Randolph, by contrast, comes across as an iconoclast, a disrupter, even a bit of an eccentric. He dresses for work every day in a black suit with a narrow tie, and the outfit, plus his cool demeanor and sweep of graying hair, makes you wonder, when you first meet him, if he might have played sax in a ska band in the ’80s. (The English accent helps.) He is a big thinker, always chasing new ideas, and a conversation with him can feel like a one-man TED conference, dotted with references to the latest work by behavioral psychologists and management gurus and design theorists. When he became headmaster in 2007, he swapped offices with his secretary, giving her the reclusive inner sanctum where previous headmasters sat and remodeling the small outer reception area into his own open-concept work space, its walls covered with whiteboard paint on which he sketches ideas and slogans. One day when I visited, one wall was bare except for a white sheet of paper. On it was printed a single black question mark.

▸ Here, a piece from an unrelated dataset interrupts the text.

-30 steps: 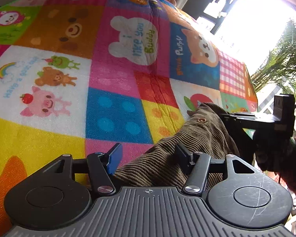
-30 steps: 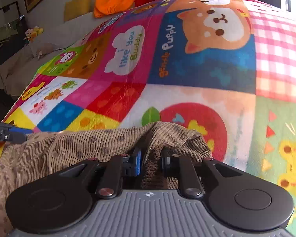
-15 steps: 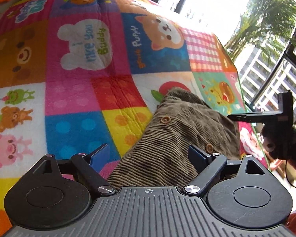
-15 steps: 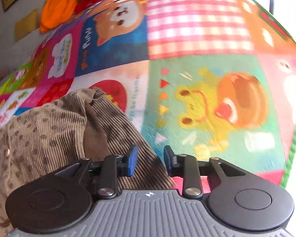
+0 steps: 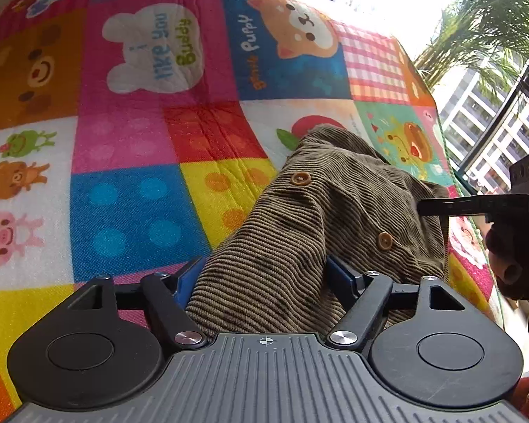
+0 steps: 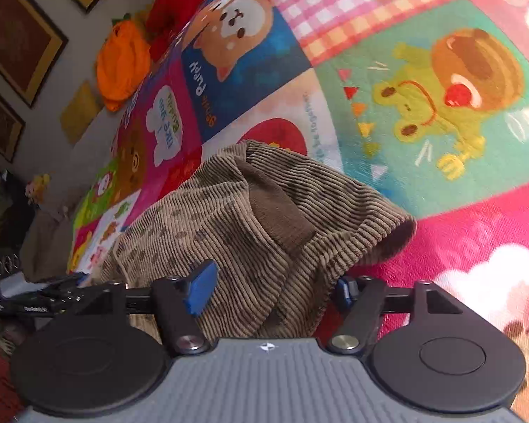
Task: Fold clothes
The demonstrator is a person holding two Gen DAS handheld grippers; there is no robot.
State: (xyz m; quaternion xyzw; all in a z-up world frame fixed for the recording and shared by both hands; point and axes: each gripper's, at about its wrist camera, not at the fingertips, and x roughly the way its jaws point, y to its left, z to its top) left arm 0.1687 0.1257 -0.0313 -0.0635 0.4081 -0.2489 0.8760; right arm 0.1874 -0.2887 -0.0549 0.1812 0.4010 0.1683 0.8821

For the headmaster of an intensely competitive school, Randolph, who is 49, is surprisingly skeptical about many of the basic elements of a contemporary high-stakes American education. He did away with Advanced Placement classes in the high school soon after he arrived at Riverdale; he encourages his teachers to limit the homework they assign; and he says that the standardized tests that Riverdale and other private schools require for admission to kindergarten and to middle school are “a patently unfair system” because they evaluate students almost entirely by I.Q. “This push on tests,” he told me, “is missing out on some serious parts of what it means to be a successful human.”

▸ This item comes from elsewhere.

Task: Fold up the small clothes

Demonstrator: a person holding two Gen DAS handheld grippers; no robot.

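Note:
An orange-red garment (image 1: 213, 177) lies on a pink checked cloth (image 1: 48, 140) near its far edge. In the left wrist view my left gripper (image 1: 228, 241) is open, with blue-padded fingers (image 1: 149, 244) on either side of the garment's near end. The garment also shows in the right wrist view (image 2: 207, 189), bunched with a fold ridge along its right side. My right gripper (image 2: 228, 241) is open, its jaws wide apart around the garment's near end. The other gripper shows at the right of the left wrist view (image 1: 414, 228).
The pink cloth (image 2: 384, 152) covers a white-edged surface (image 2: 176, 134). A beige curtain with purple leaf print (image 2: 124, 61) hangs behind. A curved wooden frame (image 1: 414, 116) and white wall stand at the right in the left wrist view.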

The most critical missing piece, Randolph explained as we sat in his office last fall, is character — those essential traits of mind and habit that were drilled into him at boarding school in England and that also have deep roots in American history. “Whether it’s the pioneer in the Conestoga wagon or someone coming here in the 1920s from southern Italy, there was this idea in America that if you worked hard and you showed real grit, that you could be successful,” he said. “Strangely, we’ve now forgotten that. People who have an easy time of things, who get 800s on their SAT’s, I worry that those people get feedback that everything they’re doing is great. And I think as a result, we are actually setting them up for long-term failure. When that person suddenly has to face up to a difficult moment, then I think they’re screwed, to be honest. I don’t think they’ve grown the capacities to be able to handle that.”

Randolph has been pondering throughout his 23-year career as an educator the question of whether and how schools should impart good character. It has often felt like a lonely quest, but it has led him in some interesting directions. In the winter of 2005, Randolph read “Learned Optimism,” a book by Martin Seligman, a psychology professor at the University of Pennsylvania who helped establish the Positive Psychology movement. Randolph found the book intriguing, and he arranged a meeting with the author. As it happened, on the morning that Randolph made the trip to Philadelphia, Seligman had scheduled a separate meeting with David Levin, the co-founder of theKIPP network of charter schools and the superintendent of the KIPP schools in New York City. Seligman decided he might as well combine the two meetings, and he invited Christopher Peterson, a psychology professor at the University of Michigan, who was also visiting Penn that day, to join him and Randolph and Levin in his office for a freewheeling discussion of psychology and schooling.

Levin had also spent many years trying to figure out how to provide lessons in character to his students, who were almost all black or Latino and from low-income families. At the first KIPP school, in Houston, he and his co-founder, Michael Feinberg, filled the walls with slogans like “Work Hard” and “Be Nice” and “There Are No Shortcuts,” and they developed a system of rewards and demerits designed to train their students not only in fractions and algebra but also in perseverance and empathy. Like Randolph, Levin went to Seligman’s office expecting to talk about optimism. But Seligman surprised them both by pulling out a new and very different book, which he and Peterson had just finished:“Character Strengths and Virtues: A Handbook and Classification,” a scholarly, 800-page tome that weighed in at three and a half pounds. It was intended, according to the authors, as a “manual of the sanities,” an attempt to inaugurate what they described as a “science of good character.”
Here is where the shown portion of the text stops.